Kev looked aghast. “That was just mean! And you lied to Jay Dubya! You said it wasn’t you!”

“Point of order old chap,” Mac put in, wagging a finger in his companions direction as they walked. “I did not force feed those biscuits to Skoob, he gutsed them down of his own volition. And secondly, if you recall I did not at any stage outright deny that I had made said biscuits, nor that I had tampered with the door controls.”

Kev looked at his companion in disbelief and shook his head. “So let me get this straight… You let leg-humper mess with Fuller’s coffee and risk us getting nuked, just so you could steal the key so you could hand it to Jay Dubya to prove that you hadn’t done anything, including the shit that you actually did do deliberately to get called into his office so you could hand back the key to prove you were innocent?”

Mac beamed at him and patted his shoulder encouragingly. “Exactly!” he exclaimed, “You’re getting good at this!”

“WHY!” Kev wailed, almost in tears of exasperation.
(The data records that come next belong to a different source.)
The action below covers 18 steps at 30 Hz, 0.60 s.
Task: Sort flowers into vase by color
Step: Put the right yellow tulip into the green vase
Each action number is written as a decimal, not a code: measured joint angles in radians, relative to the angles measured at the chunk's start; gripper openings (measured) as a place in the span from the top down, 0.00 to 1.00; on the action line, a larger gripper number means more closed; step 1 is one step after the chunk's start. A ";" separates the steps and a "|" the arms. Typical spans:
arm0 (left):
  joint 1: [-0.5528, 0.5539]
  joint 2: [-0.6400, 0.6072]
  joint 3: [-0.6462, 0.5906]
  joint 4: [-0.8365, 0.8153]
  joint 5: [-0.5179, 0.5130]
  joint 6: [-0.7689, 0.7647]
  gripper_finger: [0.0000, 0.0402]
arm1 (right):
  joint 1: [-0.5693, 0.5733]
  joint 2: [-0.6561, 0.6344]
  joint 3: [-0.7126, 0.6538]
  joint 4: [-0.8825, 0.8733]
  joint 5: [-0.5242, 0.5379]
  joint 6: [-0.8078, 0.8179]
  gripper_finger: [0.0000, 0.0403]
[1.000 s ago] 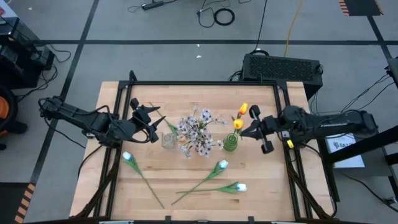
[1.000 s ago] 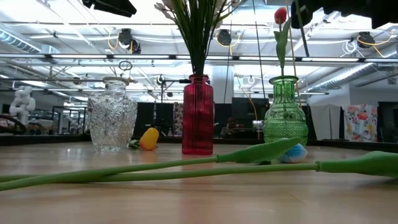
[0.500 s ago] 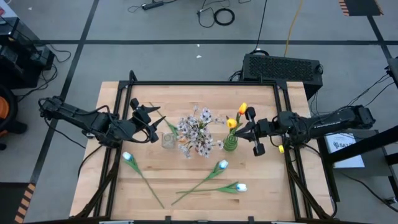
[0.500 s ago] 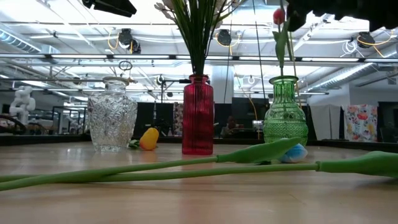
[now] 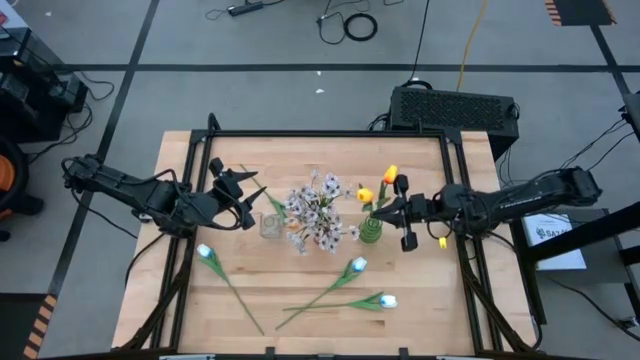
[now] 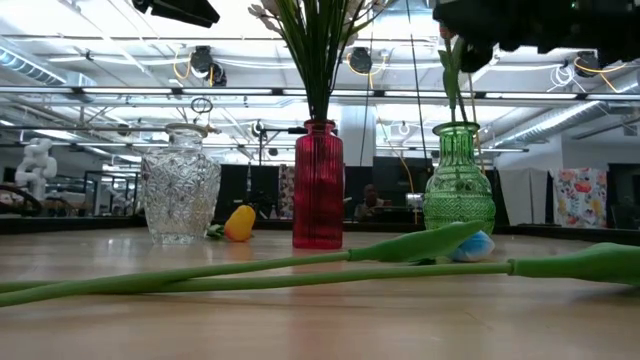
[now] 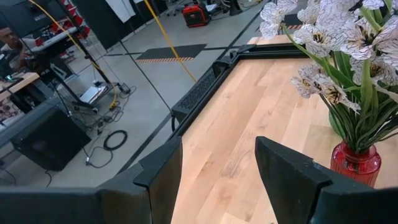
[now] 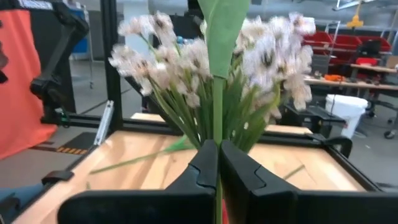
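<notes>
1. Wooden table [image 5: 420,320] with a black frame fills the high view, grey floor with cables around it; clock directions below are read on that view, from the table's middle.
2. Nearest, toward 5 o'clock, two pale-blue tulips lie flat: one [image 5: 387,300] close to the front edge, the other [image 5: 358,265] just above it, their green stems [image 6: 250,272] running across the low view.
3. At 8 o'clock a third pale-blue tulip [image 5: 205,252] lies on the wood, its stem pointing toward 6.
4. At the centre the red vase [image 6: 318,185] holds the spray of pink-white blossoms [image 5: 320,212].
5. Just toward 9 stands the clear glass vase [image 6: 181,185], with an orange-yellow tulip [image 6: 239,223] lying on the table behind it in the low view.
6. Toward 3 stands the green vase [image 6: 459,180], with an orange-yellow bloom [image 5: 390,175] showing above it.
7. Right gripper [image 8: 218,163], at 3 o'clock over the green vase, has its fingers pressed together on a green stem [image 8: 217,109]; the yellow bloom [image 5: 365,195] shows just beside it.
8. Left gripper [image 5: 248,195] waits at 9 o'clock beside the clear vase, fingers [image 7: 283,177] parted about halfway with nothing between them.
</notes>
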 joint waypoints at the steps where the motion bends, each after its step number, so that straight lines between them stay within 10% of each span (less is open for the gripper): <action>1: 0.000 0.000 0.000 0.000 0.000 0.000 0.48 | 0.000 0.010 -0.008 0.023 0.002 -0.002 1.00; 18: 0.000 0.000 0.000 0.003 0.001 0.019 0.48 | 0.000 0.096 -0.023 0.061 0.029 -0.017 1.00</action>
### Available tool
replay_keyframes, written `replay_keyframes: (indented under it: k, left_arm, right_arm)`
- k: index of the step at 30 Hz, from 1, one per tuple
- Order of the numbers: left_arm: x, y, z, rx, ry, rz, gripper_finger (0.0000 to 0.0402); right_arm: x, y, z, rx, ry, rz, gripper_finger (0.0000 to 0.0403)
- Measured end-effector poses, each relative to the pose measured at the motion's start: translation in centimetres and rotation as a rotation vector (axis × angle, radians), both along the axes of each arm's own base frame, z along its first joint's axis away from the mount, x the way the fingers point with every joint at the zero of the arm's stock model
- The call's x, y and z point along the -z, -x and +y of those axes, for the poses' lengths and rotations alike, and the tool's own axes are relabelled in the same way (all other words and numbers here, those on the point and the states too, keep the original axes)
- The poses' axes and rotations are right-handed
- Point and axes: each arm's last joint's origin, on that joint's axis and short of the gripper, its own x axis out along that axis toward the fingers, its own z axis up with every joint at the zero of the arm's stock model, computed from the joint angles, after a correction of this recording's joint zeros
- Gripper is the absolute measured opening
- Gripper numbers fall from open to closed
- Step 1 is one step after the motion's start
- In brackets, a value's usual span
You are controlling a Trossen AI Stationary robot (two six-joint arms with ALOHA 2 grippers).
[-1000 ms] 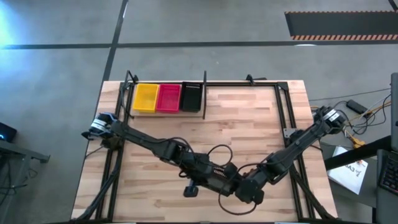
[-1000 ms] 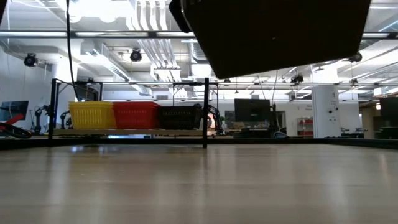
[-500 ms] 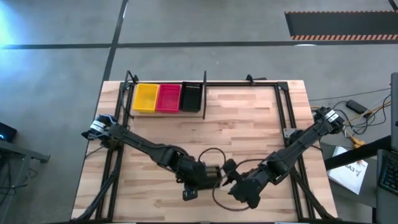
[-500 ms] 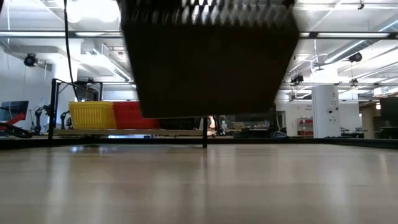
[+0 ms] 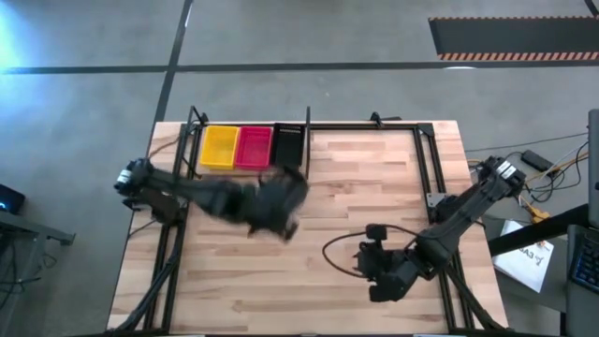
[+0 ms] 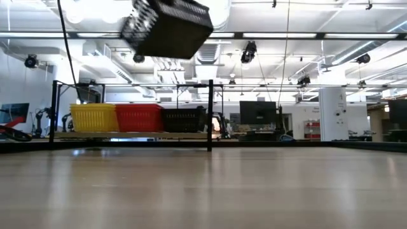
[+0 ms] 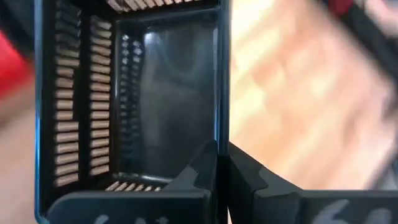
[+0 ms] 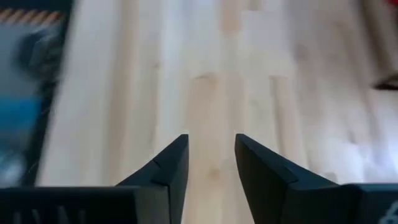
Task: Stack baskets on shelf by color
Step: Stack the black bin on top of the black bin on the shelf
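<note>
Baskets of perforated plastic sit three abreast on the light wooden shelf (image 5: 251,168) with thin black metal rods, at the worktop's far left corner: a yellow basket (image 5: 220,147), a pinkish-red basket (image 5: 253,147) and a black basket (image 5: 287,145), touching side to side. A fourth, black mesh-sided basket (image 6: 167,27) hangs in the air, tilted, just in front of the shelf's black end. The left gripper (image 7: 222,163) carries it: its two dark fingers (image 7: 198,168) are nearly closed, pinching one wall of that basket between them. The left arm reaches from the worktop's left edge toward the shelf and shows blurred from above, so its exact pose is hard to read. The right gripper (image 8: 211,162) is low over the butcher-block worktop (image 5: 374,197) near the front right corner, its fingers (image 8: 169,163) parted with only bare wood between them, holding nothing. The right arm bends in from the right edge, a black cable (image 5: 342,248) looping beside it. No writing is legible.
</note>
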Motion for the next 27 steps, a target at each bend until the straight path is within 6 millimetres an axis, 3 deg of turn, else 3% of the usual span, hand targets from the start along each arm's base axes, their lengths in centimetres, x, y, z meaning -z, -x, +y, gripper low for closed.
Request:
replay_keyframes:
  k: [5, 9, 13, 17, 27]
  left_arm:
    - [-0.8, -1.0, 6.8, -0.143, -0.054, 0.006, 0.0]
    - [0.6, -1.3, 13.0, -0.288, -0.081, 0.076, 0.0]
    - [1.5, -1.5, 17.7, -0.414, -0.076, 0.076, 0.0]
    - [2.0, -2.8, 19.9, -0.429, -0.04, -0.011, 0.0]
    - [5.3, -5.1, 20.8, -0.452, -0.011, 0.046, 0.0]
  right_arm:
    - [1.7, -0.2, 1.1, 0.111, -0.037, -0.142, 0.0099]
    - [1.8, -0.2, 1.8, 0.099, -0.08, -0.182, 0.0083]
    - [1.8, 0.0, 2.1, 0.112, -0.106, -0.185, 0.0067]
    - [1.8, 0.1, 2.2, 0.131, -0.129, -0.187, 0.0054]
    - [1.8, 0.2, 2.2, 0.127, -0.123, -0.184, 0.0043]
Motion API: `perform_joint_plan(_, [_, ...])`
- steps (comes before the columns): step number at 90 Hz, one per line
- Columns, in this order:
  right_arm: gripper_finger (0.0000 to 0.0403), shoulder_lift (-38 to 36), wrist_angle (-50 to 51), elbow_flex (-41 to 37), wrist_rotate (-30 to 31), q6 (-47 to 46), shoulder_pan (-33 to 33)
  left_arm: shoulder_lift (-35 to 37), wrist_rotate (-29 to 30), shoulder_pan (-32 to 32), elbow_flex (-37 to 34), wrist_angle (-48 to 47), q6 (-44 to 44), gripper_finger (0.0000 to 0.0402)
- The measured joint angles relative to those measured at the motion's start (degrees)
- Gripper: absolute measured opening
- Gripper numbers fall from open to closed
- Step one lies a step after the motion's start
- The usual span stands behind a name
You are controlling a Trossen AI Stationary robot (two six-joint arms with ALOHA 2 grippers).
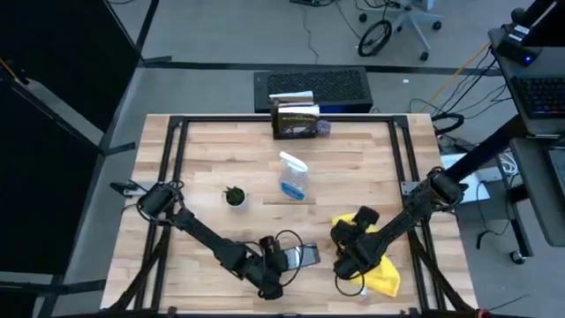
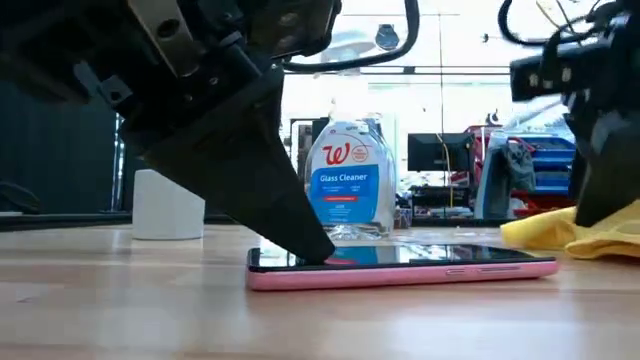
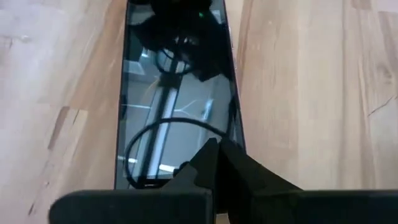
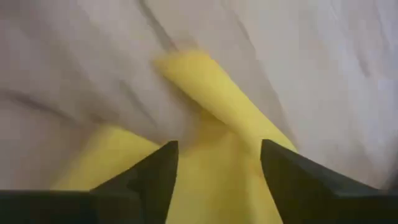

Mac looked at him blankly as if the answer was obvious. “So I had a legitimate reason to be in his office of course.” Seeing Kev’s jaw drop, he continued by way of explanation. “How else was I supposed to get the opportunity to scope the place out so I can hack into the command channels on his terminal? You should have heard the news coming in from the tap I have in Fuller’s office before we shipped out…. Bounties on clones, rogue A.I.s, pilots getting accosted in the street and forcibly harvested of genetic material… there’s far too much going on in this Mecha Galaxy for me to be out of the loop.”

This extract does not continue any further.